#### [Instructions for the task]
Start at the top and transcribe every record through the final line exactly.

[Collection entries]

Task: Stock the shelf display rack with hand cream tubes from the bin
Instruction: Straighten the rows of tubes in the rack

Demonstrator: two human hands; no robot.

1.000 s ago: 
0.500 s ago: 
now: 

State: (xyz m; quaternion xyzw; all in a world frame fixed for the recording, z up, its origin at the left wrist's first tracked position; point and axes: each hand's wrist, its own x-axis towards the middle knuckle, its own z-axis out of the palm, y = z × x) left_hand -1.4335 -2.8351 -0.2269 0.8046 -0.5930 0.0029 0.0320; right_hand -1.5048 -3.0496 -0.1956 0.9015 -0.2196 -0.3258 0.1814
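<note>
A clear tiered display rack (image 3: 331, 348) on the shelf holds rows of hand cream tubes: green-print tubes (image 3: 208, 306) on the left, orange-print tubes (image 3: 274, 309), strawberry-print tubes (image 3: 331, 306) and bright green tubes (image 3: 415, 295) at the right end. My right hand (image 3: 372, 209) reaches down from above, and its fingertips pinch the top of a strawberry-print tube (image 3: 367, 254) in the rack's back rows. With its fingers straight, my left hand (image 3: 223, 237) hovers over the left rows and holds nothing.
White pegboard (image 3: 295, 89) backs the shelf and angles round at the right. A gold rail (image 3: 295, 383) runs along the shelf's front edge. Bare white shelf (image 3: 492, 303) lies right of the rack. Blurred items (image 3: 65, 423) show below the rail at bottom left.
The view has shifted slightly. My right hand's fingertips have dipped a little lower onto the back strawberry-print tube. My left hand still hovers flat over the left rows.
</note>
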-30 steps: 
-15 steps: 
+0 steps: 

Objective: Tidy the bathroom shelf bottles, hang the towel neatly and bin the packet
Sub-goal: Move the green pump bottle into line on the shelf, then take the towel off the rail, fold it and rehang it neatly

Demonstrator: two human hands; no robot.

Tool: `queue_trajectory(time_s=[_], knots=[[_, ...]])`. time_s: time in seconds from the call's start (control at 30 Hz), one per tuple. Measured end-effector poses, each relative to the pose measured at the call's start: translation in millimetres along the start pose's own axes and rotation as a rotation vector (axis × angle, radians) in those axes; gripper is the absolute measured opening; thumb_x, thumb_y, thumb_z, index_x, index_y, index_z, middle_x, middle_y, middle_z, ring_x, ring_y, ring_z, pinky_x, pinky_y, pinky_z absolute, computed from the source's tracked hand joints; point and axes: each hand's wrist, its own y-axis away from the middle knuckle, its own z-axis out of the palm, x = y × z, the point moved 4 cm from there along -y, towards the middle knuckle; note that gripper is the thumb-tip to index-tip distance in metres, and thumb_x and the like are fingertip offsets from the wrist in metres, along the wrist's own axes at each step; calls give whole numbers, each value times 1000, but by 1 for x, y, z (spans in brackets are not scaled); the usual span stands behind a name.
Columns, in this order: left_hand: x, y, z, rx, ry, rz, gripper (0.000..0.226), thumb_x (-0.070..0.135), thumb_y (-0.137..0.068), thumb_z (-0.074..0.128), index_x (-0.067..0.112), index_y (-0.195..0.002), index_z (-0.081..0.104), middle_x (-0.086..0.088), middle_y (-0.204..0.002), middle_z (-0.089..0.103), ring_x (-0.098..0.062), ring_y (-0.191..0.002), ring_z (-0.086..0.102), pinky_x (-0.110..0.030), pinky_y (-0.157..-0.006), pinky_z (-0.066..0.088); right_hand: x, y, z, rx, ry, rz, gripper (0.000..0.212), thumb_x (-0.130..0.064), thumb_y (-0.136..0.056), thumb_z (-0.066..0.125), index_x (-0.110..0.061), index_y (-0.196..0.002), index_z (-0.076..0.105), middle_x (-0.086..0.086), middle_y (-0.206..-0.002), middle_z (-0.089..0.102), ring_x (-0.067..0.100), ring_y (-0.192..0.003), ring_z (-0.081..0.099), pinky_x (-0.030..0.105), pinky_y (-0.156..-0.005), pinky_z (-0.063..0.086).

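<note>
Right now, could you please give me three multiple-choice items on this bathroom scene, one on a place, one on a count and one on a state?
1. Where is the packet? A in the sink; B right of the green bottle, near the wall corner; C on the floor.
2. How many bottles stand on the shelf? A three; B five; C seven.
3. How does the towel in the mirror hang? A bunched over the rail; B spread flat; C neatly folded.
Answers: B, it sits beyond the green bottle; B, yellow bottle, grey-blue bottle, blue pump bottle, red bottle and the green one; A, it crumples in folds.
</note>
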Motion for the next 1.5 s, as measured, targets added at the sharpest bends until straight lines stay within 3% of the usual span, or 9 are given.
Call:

#### [Reply to the task]
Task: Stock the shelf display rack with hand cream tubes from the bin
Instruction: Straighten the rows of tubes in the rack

Demonstrator: two human hands; no robot.

1.000 s ago: 
0.500 s ago: 
now: 

State: (xyz m; quaternion xyzw; all in a world frame fixed for the recording, z up, its origin at the left wrist's first tracked position; point and axes: each hand's wrist, its own x-axis towards the middle knuckle, its own z-axis out of the palm, y = z × x) left_hand -1.4335 -2.8351 -0.2269 0.8046 -0.5930 0.0029 0.0320; right_hand -1.5048 -3.0496 -0.1956 0.9015 -0.2196 -0.3258 0.1814
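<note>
A clear tiered display rack (image 3: 331, 348) on the shelf holds rows of hand cream tubes: green-print tubes (image 3: 208, 306) on the left, orange-print tubes (image 3: 274, 309), strawberry-print tubes (image 3: 331, 306) and bright green tubes (image 3: 415, 295) at the right end. My right hand (image 3: 372, 209) reaches down from above, and its fingertips pinch the top of a strawberry-print tube (image 3: 367, 254) in the rack's back rows. With its fingers straight, my left hand (image 3: 223, 237) hovers over the left rows and holds nothing.
White pegboard (image 3: 295, 89) backs the shelf and angles round at the right. A gold rail (image 3: 295, 383) runs along the shelf's front edge. Bare white shelf (image 3: 492, 303) lies right of the rack. Blurred items (image 3: 65, 423) show below the rail at bottom left.
The view has shifted slightly. My right hand's fingertips have dipped a little lower onto the back strawberry-print tube. My left hand still hovers flat over the left rows.
</note>
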-30 steps: 
-15 steps: 
+0 steps: 

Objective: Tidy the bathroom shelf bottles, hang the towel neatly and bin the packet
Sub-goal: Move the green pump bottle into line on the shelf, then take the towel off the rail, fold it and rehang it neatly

Demonstrator: two human hands; no robot.

Tool: `queue_trajectory(time_s=[_], knots=[[_, ...]])`. time_s: time in seconds from the call's start (control at 30 Hz), one per tuple. Measured end-effector poses, each relative to the pose measured at the call's start: translation in millimetres along the start pose's own axes and rotation as a rotation vector (axis × angle, radians) in those axes; gripper is the absolute measured opening; thumb_x, thumb_y, thumb_z, index_x, index_y, index_z, middle_x, middle_y, middle_z, ring_x, ring_y, ring_z, pinky_x, pinky_y, pinky_z absolute, computed from the source's tracked hand joints; point and axes: each hand's wrist, its own y-axis away from the middle knuckle, its own z-axis out of the palm, x = y × z, the point moved 4 cm from there along -y, towards the middle knuckle; note that gripper is the thumb-tip to index-tip distance in metres, and thumb_x and the like are fingertip offsets from the wrist in metres, along the wrist's own axes at each step; calls give whole numbers, each value times 1000, but by 1 for x, y, z (spans in brackets are not scaled); the usual span stands behind a name.
Columns, in this order: left_hand: x, y, z, rx, ry, rz, gripper (0.000..0.226), thumb_x (-0.070..0.135), thumb_y (-0.137..0.068), thumb_z (-0.074..0.128), index_x (-0.067..0.112), index_y (-0.195..0.002), index_z (-0.081..0.104), middle_x (-0.086..0.088), middle_y (-0.204..0.002), middle_z (-0.089..0.103), ring_x (-0.098..0.062), ring_y (-0.191..0.002), ring_z (-0.086..0.102), pinky_x (-0.110..0.030), pinky_y (-0.157..-0.006), pinky_z (-0.066..0.088); right_hand: x, y, z, rx, ry, rz, gripper (0.000..0.212), thumb_x (-0.130..0.064), thumb_y (-0.136..0.056), thumb_z (-0.066..0.125), index_x (-0.110..0.061), index_y (-0.196..0.002), index_z (-0.076..0.105), middle_x (-0.086..0.086), middle_y (-0.206..-0.002), middle_z (-0.089..0.102), ring_x (-0.067..0.100), ring_y (-0.192..0.003), ring_z (-0.081..0.099), pinky_x (-0.030..0.105), pinky_y (-0.156..-0.005), pinky_z (-0.063..0.086).

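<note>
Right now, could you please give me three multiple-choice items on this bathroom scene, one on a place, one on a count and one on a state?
1. Where is the packet? A in the sink; B right of the green bottle, near the wall corner; C on the floor.
2. How many bottles stand on the shelf? A three; B five; C seven.
3. How does the towel in the mirror hang? A bunched over the rail; B spread flat; C neatly folded.
Answers: B, it sits beyond the green bottle; B, yellow bottle, grey-blue bottle, blue pump bottle, red bottle and the green one; A, it crumples in folds.
</note>
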Motion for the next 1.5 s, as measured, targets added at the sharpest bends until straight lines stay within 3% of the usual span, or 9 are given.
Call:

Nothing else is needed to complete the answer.